Fast sechs Kilo: Riesenbaby in Berlin geboren

Berlin (dpa) - Neugeborene in Mitteleuropa werden immer dicker. Ein eindrucksvolles Beispiel dafür gab es jetzt in der Berliner Charité. Die Geburt eines sechs Kilo schweren Jungen ist rekordverdächtig.

Das Riesenbaby namens Jihad kam ohne Kaiserschnitt zur Welt. „Nach unseren Recherchen ist in Deutschland niemals zuvor ein so schweres Kind ohne Operation geboren worden“, sagte Wolfgang Henrich, Chefarzt der Klinik für Geburtsmedizin am Campus Virchow-Klinikum, am Freitag. Im Durchschnitt wiegen Neugeborene 3,5 Kilogramm.

Jihads 40 Jahre alte Mutter, die nach Charité-Angaben 240 Kilo wiegt, hatte Schwangerschaftsdiabetes. Die Zuckerkrankheit führt ohne Disziplin bei der Ernährung häufig zu einem sehr hohen Geburtsgewicht. „Das Kind entwickelt sehr viel Fett, weil seine Bauchspeicheldrüse viel Insulin produzieren muss“, erläutert Geburtsmediziner Henrich. Das Baby wird zwar selten als Diabetiker geboren und kann sich nach der Geburt langsam erholen. „Aber später neigen solche Kinder zu Übergewicht“, ergänzt Henrich. Das befördert das Diabetes-Risiko.

Der kleine Jihad ist bereits das 14. Kind der Familie. Die natürliche Geburt am Mittwoch dauerte sieben Stunden und verlief ohne Komplikationen. Ärzte hatten zuvor versucht, die Mutter von einem Kaiserschnitt zu überzeugen. „Normalerweise raten wir Müttern bei einem Schätzgewicht des Kindes von mehr als 4,5 Kilo zum Kaiserschnitt, um Komplikationen zu vermeiden“, erläuterte Henrich.

Die Mutter hatte aber bereits drei ihrer Kinder mit einem Gewicht von mehr als fünf Kilo ohne Probleme zur Welt gebracht. „Sie bestand trotz der sehr hohen Risiken auf den Versuch der vaginalen Geburt“, sagte der Arzt. Sehr schwere Kinder können im Geburtskanal steckenbleiben - eine oft lebensbedrohliche Situation.

„Für stark übergewichtige Frauen birgt auch ein Kaiserschnitt hohe Risiken“, sagte Waltraut Merz, Leiterin der Geburtshilfe der Uniklinik Bonn, der Nachrichtenagentur dpa. Um ein sehr korpulentes Baby ohne Kaiserschnitt zu gebären, seien gewisse Beckenmaße der Mutter notwendig: „Das ist eine knöcherne Struktur, da sind einfach gewisse Grenzen in der Dehnbarkeit gegeben“, erklärte Merz.
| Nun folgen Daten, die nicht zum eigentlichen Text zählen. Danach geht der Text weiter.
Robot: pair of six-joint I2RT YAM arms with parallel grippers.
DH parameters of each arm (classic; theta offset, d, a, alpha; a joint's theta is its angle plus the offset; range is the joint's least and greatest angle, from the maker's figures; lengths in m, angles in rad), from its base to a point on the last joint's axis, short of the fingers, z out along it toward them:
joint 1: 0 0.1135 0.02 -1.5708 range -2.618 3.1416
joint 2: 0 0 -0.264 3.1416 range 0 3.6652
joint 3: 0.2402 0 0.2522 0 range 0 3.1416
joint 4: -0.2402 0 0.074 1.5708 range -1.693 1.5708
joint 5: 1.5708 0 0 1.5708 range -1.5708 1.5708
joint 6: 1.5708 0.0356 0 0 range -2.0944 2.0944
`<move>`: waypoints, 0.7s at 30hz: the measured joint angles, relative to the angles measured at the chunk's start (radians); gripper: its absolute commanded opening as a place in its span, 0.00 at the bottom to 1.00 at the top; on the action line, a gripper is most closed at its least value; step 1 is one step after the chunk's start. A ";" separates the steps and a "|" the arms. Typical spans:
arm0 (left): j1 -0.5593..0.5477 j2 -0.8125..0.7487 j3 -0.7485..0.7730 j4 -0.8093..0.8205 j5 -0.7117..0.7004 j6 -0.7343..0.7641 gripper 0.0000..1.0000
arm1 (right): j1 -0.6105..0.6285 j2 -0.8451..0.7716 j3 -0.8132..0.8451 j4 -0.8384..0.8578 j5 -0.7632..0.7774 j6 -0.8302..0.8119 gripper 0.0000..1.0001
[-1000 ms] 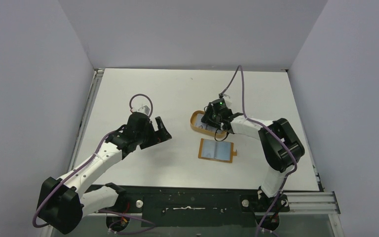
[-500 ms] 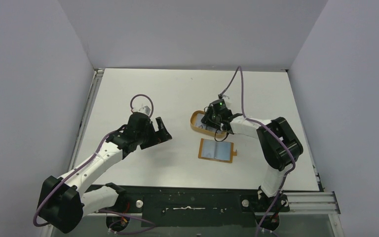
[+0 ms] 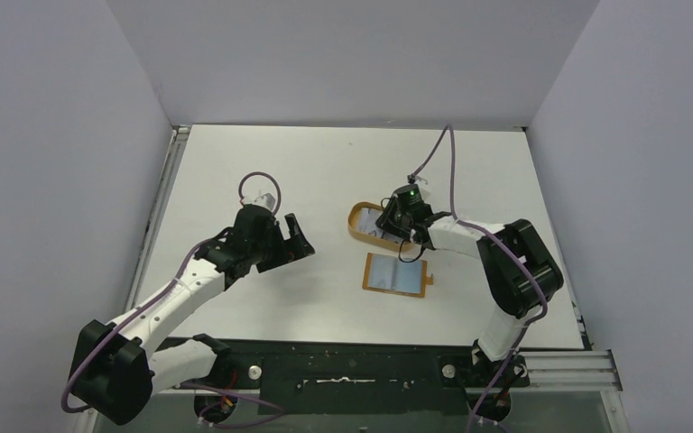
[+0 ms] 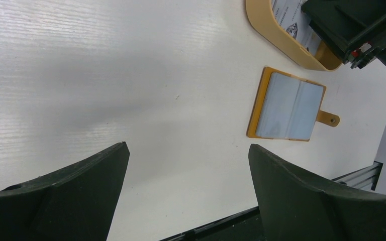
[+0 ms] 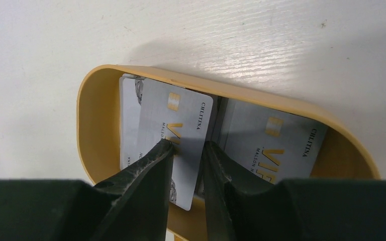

„Risikofaktoren für ein erhöhtes Gewicht des Neugeborenen sind mütterliches Übergewicht, Schwangerschaftsdiabetes, aber auch viele Kinder“, erläuterte die Ärztin. „Erstgeborene sind oft die leichtesten. Je mehr Kinder, desto schwerer sind die jüngeren Geschwister oft bei der Geburt“, sagte Merz. Ein Grund dafür sei die mit jeder Schwangerschaft verbesserte Durchblutung der Gebärmutter sowie deren gestärkte Muskulatur. Übergewichtige Mütter nähmen naturgemäß viele Kalorien zu sich, die während der Schwangerschaft an das Kind weitergeleitet würden.